十二話 幸せについて
柔らかい日光が差し込む昼下がり。コーヒーの苦くて甘い匂いが漂う。婚姻手続きをすると言ってから研究所の方から仕事の休暇を取るように言われて、やむを得ず研究をストップした。いつもなら、ラボに引きこもって研究に身を投じていた。薬物、鉱物、アルコールの匂いが恋しい。だから、こういう時間にどうすればいいかわからなかった。とりあえず、なんにもしないわけにはいかないので、次の研究資料を手に取り、リビングのソファに座った。私はソファに深く腰掛けて読書に集中した。集中するのは好きだ。そのことだけ考えてれば余計なことを考えなくて済む。
エリーゼは私の家に来てはいるがずっと奥の一番日が当たる部屋で紅茶を飲みながら執筆している。すっかり私の家にも慣れて自由になったエリーゼに、ほんのり安堵する。明日には、結婚許可証が発行される。エリーゼは、結婚式も披露宴も嫌がるから婚姻手続きはそれで終わり。かく言う私も結婚式などはするつもりはない。金ばかりかかるし。

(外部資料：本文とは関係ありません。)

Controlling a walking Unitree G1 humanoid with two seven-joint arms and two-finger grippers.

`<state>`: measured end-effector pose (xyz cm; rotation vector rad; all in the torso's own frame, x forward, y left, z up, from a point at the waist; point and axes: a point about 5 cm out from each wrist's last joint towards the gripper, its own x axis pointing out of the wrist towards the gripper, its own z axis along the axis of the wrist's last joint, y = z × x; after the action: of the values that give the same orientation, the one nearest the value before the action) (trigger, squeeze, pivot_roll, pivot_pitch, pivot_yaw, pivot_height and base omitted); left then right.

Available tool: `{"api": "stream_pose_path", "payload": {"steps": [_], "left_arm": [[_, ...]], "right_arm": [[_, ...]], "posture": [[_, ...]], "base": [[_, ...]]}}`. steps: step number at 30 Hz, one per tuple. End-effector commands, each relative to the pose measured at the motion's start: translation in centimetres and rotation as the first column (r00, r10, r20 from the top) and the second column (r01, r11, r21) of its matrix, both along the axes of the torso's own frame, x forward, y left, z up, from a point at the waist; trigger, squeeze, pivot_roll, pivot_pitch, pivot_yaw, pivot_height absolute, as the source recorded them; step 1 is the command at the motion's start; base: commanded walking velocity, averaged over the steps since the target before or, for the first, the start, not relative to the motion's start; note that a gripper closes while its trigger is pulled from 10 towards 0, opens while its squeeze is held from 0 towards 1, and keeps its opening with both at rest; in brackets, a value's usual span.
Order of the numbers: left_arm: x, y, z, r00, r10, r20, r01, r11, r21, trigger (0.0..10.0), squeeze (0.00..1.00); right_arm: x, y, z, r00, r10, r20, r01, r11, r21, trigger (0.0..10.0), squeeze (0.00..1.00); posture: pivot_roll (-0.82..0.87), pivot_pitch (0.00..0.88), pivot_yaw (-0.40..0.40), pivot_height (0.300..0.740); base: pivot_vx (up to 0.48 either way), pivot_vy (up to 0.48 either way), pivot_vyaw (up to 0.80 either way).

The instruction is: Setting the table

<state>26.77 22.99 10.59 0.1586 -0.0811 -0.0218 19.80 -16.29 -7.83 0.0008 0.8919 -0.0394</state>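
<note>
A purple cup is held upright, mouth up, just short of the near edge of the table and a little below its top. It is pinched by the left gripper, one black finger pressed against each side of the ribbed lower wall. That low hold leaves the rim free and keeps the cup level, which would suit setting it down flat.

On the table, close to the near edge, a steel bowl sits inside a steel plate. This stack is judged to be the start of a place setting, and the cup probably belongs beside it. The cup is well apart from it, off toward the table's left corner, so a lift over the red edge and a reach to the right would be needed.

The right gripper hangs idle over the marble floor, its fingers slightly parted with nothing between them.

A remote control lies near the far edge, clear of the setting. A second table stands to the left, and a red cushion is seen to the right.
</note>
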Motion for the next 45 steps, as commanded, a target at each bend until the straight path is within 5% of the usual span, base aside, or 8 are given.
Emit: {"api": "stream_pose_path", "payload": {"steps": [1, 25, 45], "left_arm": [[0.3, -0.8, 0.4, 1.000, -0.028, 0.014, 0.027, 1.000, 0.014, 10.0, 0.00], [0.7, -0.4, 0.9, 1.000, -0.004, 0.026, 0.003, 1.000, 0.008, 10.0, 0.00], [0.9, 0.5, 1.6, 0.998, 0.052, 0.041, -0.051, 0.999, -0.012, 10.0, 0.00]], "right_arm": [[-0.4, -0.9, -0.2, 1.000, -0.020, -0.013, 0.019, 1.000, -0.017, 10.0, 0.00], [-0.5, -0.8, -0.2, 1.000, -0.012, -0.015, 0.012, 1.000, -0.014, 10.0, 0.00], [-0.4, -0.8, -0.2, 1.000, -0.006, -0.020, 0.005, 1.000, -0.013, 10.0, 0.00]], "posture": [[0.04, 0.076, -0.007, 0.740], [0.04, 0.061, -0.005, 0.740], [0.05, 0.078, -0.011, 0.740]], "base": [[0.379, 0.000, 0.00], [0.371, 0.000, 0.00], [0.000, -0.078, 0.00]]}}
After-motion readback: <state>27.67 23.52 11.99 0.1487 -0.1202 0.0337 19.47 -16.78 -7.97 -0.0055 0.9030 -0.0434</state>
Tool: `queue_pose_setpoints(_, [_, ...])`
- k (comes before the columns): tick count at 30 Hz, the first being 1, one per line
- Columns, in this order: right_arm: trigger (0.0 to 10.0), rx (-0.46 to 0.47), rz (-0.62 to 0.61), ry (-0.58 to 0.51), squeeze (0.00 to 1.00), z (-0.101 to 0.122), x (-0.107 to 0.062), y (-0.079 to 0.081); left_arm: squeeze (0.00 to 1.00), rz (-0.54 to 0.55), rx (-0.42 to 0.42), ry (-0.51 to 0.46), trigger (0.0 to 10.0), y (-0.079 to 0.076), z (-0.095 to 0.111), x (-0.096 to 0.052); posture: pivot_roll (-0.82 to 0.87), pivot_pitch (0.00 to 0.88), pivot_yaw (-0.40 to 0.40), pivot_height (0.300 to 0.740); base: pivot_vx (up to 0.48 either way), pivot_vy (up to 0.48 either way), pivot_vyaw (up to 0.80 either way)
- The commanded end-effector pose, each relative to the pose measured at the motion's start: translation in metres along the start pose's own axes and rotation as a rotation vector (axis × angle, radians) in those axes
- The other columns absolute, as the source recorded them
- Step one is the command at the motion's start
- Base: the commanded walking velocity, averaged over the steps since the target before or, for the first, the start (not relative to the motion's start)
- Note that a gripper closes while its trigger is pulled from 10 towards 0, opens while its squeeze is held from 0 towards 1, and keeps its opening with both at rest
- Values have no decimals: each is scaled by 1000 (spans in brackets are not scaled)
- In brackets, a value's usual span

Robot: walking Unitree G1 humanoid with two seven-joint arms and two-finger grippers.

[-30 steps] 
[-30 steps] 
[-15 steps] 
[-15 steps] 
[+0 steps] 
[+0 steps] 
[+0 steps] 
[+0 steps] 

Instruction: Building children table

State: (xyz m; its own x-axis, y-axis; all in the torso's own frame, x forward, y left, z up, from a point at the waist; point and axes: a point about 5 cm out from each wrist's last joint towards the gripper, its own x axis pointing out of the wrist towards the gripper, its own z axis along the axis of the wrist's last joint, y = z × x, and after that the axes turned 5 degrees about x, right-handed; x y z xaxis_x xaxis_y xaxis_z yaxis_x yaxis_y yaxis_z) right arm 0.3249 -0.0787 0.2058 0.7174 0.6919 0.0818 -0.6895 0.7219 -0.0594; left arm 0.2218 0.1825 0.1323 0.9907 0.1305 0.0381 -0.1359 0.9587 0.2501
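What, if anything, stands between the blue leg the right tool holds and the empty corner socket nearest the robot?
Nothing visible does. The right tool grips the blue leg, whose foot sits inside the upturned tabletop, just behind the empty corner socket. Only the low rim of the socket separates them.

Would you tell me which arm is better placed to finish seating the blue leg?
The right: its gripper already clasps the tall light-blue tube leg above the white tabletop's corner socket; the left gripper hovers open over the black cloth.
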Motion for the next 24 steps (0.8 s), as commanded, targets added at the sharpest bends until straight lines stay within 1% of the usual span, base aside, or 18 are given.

頁を捲る音が、静かな部屋に響く。すると、紅茶の香りを纏ったエリーゼがリビングに来た。ふわりと香る紅茶とインクの香り。シンクにティーカップを置くなり洗い出す。
「私が洗うよ」
そう声をかければエリーゼは笑って「いいのよ博士」と緩い声で言う。ここ最近詰め詰めで手続きをしていたから疲れているのかもしれない。でも、せっかく彼女が大丈夫と言うからそれを無碍にしたいとも思わなかった。
水の流れる音が止まり、エリーゼは手を拭いた。白く美しい手の水っけが布に吸収される。そして、手袋をつければエリーゼは私の傍に歩いてきた。
「どうかしたのか?」
私がそう聞いてもエリーゼはなんにも言わない。緩くなった目で私を見ては笑うだけ。隣に座ってくるエリーゼはうとうとしながら私に迫った。顔が近い。吐息、匂いがダイレクトに来る。それに、体が反応して身を引く。でもエリーゼは顔を近づけてくるから、私はどうしようかと考えていた。そして意を決して顔を自分も近づけた時、ぽてっと私の肩に頭を落として寝息を立て始めた。寝た。私の隣で、私にもたれかかって。私は、あとから鳴り出す心臓を抑えて本を閉じた。そして、エリーゼを、起こさないようにゆっくり手を伸ばしてテーブルに本を置く。
エリーゼの柔らかい髪が肩にかかる。くすぐったいような感覚に身を捩ってもエリーゼは起きないから結構しっかり眠っているようだ。
私は罪悪感を拭うように俯いた。体が反応した時、私は咄嗟になにをしようとした?私たちは合理的な結婚で、彼女はそれ以上望んでいないと、散々わかったのに。醜く、人間らしく欲深い自分に、笑えてくる。
夕食。静かな夕食の沈黙を破ったのは珍しく私だった。
「おい」
私はナイフとフォークを下げて、ゆっくりエリーゼを見た。咀嚼して嚥下するエリーゼを見る。エリーゼはその後首を傾げて私を見ていた。
あぁ、エリーゼ。君は。
「君は私のどこに惹かれて婚約してくれたんだ?」
不躾な質問だ。でも、聞かずにはいられなかった。それくらい自分の欲は大きく膨らんで、破裂寸前だった。それに、もう言い逃れはできないと自分でもわかっている。これが、もうただ傍に置きたいだけじゃないことを、私はもう身をもって実感していた。
エリーゼは、はっとして目を伏せる。長い睫毛がそのグレーダイヤモンドに被さる。そして、私を映して、細められた。彼女は美しくはにかむ。
「合理的で、便利なところかしら」
私はショックと衝撃を同時に受けて声を詰まらせた。その美しさが恐ろしくもあり、魅惑的でもある。私はごくりと息を飲んだ。そんな私を見て彼女は今度は無邪気な笑みを浮かべた。